_Instructions to follow_
Show only those lines of the entries where the string "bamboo" is found.
BEGIN Task data
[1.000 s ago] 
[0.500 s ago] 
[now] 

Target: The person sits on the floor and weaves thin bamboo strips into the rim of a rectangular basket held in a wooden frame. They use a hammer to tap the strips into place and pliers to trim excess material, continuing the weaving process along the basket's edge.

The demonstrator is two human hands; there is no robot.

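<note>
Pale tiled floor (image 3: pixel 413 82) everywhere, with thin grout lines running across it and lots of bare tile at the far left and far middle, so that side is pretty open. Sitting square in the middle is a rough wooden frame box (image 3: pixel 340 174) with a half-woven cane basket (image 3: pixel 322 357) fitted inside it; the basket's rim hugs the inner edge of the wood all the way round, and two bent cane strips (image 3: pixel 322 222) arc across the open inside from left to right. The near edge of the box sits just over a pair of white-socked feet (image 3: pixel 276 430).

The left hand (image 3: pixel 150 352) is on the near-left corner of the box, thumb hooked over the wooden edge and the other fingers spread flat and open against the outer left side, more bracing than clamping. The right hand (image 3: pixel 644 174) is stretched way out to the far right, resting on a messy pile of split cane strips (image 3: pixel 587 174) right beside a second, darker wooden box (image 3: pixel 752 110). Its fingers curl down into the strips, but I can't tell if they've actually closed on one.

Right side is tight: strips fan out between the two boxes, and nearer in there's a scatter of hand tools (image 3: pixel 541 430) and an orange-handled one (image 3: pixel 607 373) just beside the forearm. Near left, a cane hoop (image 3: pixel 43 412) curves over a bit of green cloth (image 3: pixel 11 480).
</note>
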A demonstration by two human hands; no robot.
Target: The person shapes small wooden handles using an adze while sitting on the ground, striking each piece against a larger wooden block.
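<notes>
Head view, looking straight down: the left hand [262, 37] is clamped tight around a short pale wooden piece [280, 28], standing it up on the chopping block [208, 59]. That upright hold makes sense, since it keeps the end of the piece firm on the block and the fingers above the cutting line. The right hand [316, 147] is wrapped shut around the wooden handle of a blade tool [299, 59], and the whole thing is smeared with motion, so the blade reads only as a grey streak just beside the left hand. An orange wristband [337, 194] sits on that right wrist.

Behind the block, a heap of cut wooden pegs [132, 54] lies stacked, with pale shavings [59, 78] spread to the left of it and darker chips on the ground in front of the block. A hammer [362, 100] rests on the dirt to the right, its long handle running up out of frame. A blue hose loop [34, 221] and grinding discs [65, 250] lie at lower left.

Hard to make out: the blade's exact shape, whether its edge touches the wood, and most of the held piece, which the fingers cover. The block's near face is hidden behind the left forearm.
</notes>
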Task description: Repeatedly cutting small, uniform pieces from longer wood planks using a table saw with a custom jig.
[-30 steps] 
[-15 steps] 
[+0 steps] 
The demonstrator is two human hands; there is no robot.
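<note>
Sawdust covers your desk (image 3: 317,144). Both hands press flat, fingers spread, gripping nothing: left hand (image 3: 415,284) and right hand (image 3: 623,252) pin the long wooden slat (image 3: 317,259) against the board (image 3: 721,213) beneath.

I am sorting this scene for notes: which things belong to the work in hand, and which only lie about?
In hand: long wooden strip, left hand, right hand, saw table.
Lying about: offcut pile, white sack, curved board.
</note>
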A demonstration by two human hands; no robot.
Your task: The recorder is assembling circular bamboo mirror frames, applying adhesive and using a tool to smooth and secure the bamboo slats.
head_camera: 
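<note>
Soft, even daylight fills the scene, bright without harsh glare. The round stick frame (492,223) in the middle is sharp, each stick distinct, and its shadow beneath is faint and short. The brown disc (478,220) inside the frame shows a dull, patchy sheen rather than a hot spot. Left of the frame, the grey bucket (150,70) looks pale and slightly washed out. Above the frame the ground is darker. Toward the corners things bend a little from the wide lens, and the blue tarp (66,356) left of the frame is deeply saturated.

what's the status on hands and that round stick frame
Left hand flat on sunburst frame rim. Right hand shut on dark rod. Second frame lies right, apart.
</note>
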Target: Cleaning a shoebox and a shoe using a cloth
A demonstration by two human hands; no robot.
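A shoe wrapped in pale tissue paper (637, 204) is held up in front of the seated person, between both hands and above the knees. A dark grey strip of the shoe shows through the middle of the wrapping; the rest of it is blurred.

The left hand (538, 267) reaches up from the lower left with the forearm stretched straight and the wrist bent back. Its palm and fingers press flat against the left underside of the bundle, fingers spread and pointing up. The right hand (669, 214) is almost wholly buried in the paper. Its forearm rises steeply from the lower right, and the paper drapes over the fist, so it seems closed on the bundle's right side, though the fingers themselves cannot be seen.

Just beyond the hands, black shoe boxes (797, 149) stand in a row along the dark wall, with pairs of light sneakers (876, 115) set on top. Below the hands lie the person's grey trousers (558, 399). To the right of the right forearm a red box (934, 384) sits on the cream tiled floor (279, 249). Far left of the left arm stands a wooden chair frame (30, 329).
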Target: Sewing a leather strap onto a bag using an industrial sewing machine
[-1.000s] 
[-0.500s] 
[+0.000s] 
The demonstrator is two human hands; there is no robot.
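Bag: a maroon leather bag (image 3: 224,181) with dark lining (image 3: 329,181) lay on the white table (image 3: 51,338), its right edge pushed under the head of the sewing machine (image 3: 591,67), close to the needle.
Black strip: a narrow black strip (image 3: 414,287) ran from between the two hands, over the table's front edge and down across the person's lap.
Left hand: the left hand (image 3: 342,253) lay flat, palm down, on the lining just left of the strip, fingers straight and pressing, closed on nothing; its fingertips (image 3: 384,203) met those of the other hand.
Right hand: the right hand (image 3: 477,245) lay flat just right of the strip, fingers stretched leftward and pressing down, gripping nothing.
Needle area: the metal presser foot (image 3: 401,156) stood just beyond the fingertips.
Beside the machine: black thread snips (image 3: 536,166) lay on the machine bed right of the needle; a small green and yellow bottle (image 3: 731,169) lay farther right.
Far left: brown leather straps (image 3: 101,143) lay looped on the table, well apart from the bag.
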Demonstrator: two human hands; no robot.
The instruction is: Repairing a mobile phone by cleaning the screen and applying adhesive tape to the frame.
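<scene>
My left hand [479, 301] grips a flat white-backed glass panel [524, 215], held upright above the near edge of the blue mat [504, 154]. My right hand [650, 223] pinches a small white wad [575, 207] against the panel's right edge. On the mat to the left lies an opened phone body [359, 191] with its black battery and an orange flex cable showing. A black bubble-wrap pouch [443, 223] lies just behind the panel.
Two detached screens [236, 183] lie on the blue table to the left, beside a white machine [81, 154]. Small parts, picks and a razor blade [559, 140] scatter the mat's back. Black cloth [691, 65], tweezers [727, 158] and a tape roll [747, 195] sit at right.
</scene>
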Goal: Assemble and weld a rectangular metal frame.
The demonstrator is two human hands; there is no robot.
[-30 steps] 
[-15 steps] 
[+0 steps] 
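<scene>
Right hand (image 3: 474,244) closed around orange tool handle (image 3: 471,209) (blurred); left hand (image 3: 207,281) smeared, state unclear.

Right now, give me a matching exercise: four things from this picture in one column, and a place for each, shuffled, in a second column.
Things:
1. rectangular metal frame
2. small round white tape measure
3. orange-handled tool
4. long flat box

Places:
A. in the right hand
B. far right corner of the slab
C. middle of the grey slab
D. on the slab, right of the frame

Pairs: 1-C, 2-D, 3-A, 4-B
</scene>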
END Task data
_Completed exercise_
Target: The person sits on the floor and weaves thin bamboo strips into the rim of a rectangular basket held in a wooden frame. They use a hammer to tap the strips into place and pliers to trim excess material, continuing the weaving process along the basket's edge.
Your task: The recorder is assembling circular bamboo mirror frames, applying adhesive and using a tool to smooth and secure the bamboo slats.

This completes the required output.